Problem to solve: In the data below, one line contains "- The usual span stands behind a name" and a later one contains "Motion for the". Print both, with every line between them, exactly and alone.

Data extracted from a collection
•••••

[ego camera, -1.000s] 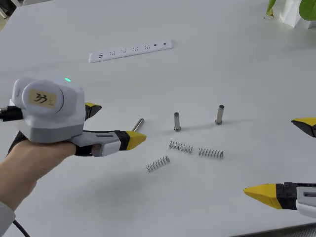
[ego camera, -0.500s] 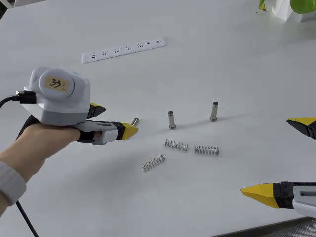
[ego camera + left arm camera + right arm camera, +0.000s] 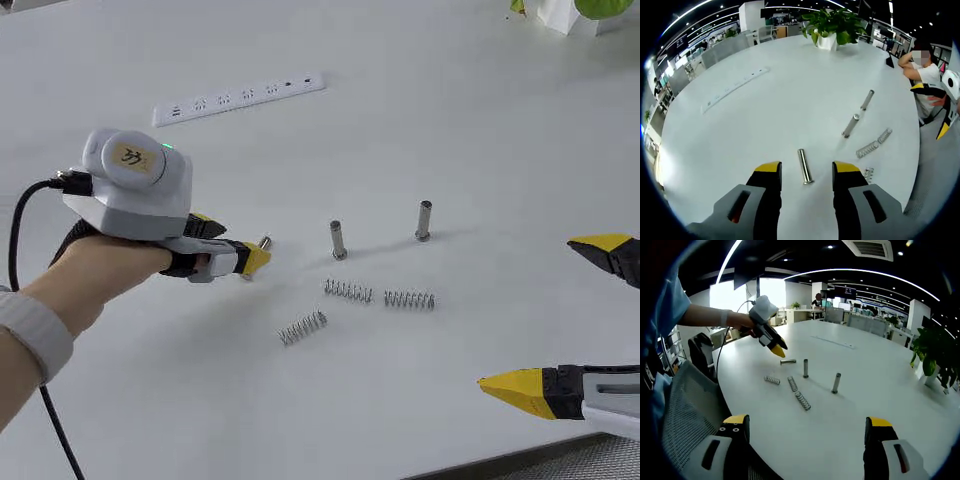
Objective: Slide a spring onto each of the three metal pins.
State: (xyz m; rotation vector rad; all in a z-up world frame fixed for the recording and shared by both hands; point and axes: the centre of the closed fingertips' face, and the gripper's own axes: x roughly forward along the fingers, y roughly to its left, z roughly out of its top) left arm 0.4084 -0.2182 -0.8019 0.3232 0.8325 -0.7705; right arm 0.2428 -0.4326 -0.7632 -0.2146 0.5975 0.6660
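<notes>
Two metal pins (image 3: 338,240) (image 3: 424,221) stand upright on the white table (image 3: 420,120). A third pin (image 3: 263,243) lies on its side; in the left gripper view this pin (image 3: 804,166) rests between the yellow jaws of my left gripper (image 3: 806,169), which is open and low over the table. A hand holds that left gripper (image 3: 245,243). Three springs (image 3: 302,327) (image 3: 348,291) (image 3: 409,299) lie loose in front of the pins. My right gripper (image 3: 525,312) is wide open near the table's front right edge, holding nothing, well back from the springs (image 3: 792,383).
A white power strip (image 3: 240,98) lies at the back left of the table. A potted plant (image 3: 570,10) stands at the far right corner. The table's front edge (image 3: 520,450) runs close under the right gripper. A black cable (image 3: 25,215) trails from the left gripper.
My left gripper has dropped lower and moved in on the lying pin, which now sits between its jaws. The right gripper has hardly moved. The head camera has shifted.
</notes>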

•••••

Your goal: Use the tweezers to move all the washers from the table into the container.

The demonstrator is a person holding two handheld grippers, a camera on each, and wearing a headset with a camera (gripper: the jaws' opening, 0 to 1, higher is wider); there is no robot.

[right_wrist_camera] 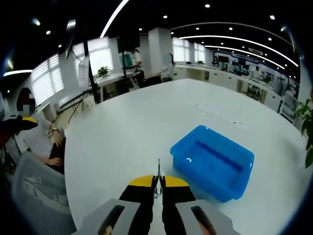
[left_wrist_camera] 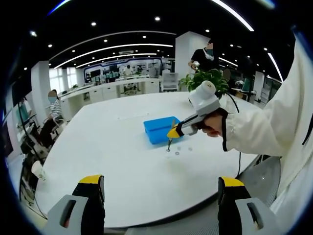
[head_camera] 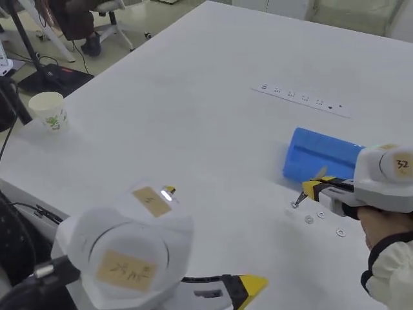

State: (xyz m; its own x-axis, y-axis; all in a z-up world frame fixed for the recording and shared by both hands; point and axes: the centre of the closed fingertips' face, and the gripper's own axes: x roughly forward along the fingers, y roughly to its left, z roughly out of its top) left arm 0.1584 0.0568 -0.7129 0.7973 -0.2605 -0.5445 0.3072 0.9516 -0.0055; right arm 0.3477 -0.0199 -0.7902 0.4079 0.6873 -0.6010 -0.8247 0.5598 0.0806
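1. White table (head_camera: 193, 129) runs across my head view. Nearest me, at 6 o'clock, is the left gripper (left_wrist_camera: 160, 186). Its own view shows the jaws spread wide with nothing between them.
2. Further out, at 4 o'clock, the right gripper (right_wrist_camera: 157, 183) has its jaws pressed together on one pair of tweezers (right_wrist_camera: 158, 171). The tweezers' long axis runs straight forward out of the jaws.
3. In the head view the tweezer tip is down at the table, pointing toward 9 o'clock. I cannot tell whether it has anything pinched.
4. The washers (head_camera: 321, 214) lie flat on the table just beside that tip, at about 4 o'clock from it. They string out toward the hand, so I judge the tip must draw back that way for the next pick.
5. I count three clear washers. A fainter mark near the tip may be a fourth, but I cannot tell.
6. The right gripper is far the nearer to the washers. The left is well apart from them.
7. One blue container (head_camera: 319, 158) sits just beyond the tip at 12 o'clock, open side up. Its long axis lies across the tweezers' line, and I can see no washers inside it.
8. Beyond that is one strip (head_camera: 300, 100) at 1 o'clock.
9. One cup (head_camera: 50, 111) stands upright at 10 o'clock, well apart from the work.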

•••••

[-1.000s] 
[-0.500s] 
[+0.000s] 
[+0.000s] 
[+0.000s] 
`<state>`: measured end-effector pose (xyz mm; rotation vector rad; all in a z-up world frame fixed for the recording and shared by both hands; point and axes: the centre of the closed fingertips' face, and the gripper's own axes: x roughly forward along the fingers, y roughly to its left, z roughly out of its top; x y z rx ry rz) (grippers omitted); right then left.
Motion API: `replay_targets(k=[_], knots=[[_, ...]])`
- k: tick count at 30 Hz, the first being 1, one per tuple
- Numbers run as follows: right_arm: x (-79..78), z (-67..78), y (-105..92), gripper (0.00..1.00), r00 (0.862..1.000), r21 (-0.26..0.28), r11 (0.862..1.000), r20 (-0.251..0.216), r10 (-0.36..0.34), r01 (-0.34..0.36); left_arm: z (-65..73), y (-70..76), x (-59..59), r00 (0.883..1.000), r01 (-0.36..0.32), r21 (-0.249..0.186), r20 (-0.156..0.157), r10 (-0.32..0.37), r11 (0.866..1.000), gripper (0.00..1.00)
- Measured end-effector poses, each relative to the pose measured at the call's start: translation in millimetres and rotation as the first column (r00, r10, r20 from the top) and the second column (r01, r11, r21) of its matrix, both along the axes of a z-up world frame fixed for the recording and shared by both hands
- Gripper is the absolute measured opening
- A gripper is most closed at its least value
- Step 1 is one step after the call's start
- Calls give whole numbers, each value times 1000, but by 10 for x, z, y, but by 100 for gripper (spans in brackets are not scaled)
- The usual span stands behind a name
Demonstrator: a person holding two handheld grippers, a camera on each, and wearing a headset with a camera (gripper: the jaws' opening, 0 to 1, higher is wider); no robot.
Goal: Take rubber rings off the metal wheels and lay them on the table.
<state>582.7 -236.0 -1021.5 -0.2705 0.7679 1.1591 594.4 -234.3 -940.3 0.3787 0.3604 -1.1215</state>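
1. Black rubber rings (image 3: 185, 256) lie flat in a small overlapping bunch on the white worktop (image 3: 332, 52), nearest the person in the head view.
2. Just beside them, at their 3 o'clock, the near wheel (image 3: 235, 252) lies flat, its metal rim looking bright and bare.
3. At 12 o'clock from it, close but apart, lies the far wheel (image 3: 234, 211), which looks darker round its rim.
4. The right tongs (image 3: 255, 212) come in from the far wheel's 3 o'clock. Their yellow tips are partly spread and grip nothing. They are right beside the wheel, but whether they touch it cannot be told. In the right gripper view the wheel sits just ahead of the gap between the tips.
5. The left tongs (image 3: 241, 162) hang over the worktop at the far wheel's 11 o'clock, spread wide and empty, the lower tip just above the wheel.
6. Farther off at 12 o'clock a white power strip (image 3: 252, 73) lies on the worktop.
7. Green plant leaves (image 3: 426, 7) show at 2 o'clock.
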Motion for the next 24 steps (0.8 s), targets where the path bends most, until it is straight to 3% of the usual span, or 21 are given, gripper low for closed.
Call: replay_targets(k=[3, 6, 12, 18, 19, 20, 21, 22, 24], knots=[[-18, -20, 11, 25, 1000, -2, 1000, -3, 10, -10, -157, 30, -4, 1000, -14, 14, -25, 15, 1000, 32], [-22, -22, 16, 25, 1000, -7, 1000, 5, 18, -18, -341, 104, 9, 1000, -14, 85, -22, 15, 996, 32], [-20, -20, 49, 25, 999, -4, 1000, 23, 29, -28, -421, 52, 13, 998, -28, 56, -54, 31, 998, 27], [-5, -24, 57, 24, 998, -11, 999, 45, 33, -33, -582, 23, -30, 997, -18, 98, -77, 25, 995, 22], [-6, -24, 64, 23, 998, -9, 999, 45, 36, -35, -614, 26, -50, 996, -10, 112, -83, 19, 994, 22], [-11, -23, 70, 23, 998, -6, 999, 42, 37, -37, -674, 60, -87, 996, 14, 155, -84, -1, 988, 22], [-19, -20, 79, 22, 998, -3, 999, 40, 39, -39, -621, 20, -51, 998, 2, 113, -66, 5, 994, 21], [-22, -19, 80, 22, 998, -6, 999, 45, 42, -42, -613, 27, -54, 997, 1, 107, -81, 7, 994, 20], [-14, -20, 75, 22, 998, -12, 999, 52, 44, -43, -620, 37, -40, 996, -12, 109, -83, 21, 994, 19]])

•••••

Response:
- The usual span stands behind a name
Demonstrator: a person holding two handheld grippers, a camera on each, and wearing a headset with a camera (gripper: the jaws' opening, 0 to 1, higher is wider); no robot.
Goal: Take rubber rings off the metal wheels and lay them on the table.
<state>582.7 -236.0 -1021.5 -0.2705 0.7679 1.1591 594.4 -234.3 -940.3 0.3787 0.3604 -1.1215</state>
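1. Black rubber rings (image 3: 185, 256) lie flat in a small overlapping bunch on the white worktop (image 3: 332, 52), nearest the person in the head view.
2. Just beside them, at their 3 o'clock, the near wheel (image 3: 235, 252) lies flat, its metal rim looking bright and bare.
3. At 12 o'clock from it, close but apart, lies the far wheel (image 3: 234, 211), which looks darker round its rim.
4. The right tongs (image 3: 255, 212) come in from the far wheel's 3 o'clock. Their yellow tips are partly spread and grip nothing. They are right beside the wheel, but whether they touch it cannot be told. In the right gripper view the wheel sits just ahead of the gap between the tips.
5. The left tongs (image 3: 241, 162) hang over the worktop at the far wheel's 11 o'clock, spread wide and empty, the lower tip just above the wheel.
6. Farther off at 12 o'clock a white power strip (image 3: 252, 73) lies on the worktop.
7. Green plant leaves (image 3: 426, 7) show at 2 o'clock.
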Motion for the next 24 steps (0.8 s), targets where the path bends most, until it is straight to 3% of the usual span, or 21 are given, gripper low for closed.

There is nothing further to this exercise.